In 1931, his remains were brought from Knockpatrick to Munro, where they lie under the floor of the chapel. In a moving ceremony, Munro boys and upper school girls of Hampton, members of staff of both schools, Headmaster Harrison, along with then closest living relative, Dr. W.N. Dickenson, led a procession from Top Gate to the Chapel, where he was re-interred to the strains of the Hampton girls singing, “Except the Lord build the house, they labour in vain that build it.”

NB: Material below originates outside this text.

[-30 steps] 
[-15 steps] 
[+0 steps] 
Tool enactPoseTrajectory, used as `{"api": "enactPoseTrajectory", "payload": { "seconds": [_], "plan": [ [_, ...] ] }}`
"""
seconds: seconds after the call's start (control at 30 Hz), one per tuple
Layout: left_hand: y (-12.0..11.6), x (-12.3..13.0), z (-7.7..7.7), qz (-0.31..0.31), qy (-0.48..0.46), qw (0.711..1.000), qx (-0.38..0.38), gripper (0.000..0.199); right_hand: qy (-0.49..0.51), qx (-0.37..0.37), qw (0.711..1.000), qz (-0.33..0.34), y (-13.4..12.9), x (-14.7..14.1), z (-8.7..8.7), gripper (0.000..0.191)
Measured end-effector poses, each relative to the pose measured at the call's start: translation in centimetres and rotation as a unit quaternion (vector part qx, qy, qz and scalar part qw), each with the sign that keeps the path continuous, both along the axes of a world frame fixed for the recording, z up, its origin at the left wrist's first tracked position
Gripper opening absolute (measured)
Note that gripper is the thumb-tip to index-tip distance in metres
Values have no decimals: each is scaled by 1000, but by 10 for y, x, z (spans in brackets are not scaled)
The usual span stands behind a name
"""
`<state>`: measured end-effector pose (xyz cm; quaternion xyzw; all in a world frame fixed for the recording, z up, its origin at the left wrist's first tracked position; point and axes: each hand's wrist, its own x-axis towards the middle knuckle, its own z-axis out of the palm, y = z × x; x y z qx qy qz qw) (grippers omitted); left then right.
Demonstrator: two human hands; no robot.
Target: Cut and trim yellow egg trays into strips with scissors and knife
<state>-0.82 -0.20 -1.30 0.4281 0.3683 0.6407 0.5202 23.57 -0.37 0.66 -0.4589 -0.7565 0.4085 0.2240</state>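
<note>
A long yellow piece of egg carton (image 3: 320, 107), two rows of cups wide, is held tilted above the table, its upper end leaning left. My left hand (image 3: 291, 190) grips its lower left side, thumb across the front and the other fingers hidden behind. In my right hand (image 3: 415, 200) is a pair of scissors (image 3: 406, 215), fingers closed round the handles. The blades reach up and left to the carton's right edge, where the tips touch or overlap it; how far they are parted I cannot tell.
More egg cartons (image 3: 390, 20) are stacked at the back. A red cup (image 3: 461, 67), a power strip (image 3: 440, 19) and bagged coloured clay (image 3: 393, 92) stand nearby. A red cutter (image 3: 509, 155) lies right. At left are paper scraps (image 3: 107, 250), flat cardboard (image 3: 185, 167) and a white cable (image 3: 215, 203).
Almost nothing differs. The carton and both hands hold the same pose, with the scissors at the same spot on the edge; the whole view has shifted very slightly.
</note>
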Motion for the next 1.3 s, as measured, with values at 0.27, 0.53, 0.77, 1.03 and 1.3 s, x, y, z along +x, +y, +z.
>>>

During his lifetime, Caleb Dickenson was the recipient of a bequest of his late uncle, Robert Hugh Munro, who willed his real and personal estate to Dickenson and the Churchwardens of St. Elizabeth to establish a school for the poor children of the parish. Dickenson, who became even wealthier than Munro, enlarged the funds, and left by his will of 1821 funds to establish the school and to also support the aged poor of St. Elizabeth. At the time of his death, his legacy included cash of £26,000 in England, majority shares in a fine ship, Knockpatrick plantation in Manchester, and the Grosmond, Maggotty Pen, and Middlesex Pen estates in St. Elizabeth.
Unfortunately, as had been the case with his uncle’s estate, his wishes were not carried out for some time, and records indicate that no less than the then Governor of Jamaica, the Attorney General, and the Duke of Manchester, all had a dip into the money destined for Munro College and Hampton, before it was finally rescued in 1855.
For his fascinating link to Jamaica’s colourful history, his faithfulness to his uncle’s dream, his enhancement of the means for its realization, and for his big heart of charity, Dr. Caleb Dickenson was gratefully inducted into the Munro College Old Boys Association Hall of Fame.